This is my approach to protecting my privacy online.
- Provide privacy protection to all devices.
- Limit the dependency on external systems that we have no control over.
- Limit the amount of device specific configuration required.
- Limit the amount of low level device configuration and maintenance required.
- Maximise automation to keep privacy protection up to date.
- Avoid using browser extensions that can access all web content and history.
- DNS Level
- Preventing privacy eroding requests from being able to be resolved on any device you use.
- Operating System Level
- Preventing privacy eroding requests being made from the device operating system itself ever leaving the machine.
- Browser Level
- Clean up anything left over from the DNS and Operating System level that effect the browsing experience such us:
- Removing empty spaces where ads would have shown
- Prevent GDPR prompts from displaying
- Clean up anything left over from the DNS and Operating System level that effect the browsing experience such us:
Use nextdns.io to replace DNS lookups for all devices. In my own setup:
- Runs on my MacBook using the Mac app
- Runs on my iPhone using the iOS app
- Runs on my home network at the router level, using ipV6 DNS replacement directly in the router firmware.
Use Little Snitch on MacOS in order to provide request blocking at the operating system level.
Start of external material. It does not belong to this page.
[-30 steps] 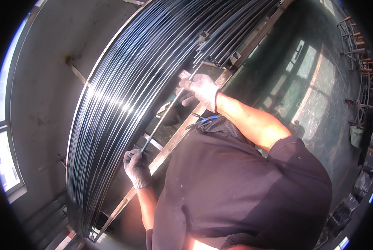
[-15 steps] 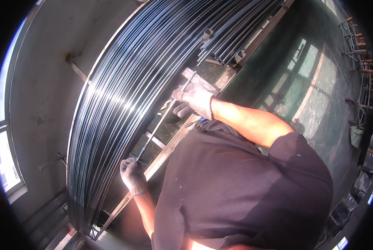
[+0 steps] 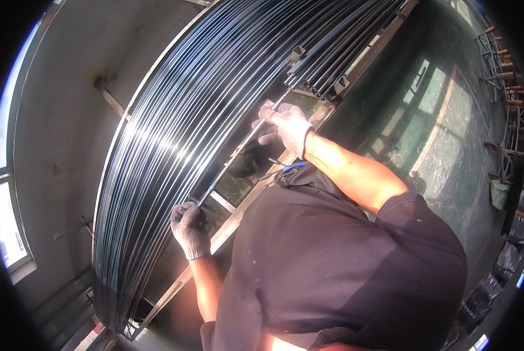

This is handy because sometimes in my line of work I need to use a VPN, which bypasses the use of Next DNS.
Using Little Snitch rule set subscriptions, I can have as close to exact blocking as I get from Next DNS, without having to worry about losing it when I activate the VPN.
Most protection from Little Snitch comes from rule subscriptions that target all processes.
I also check periodically individual apps, to see what they've been accessing, and deny certain domains per app as required.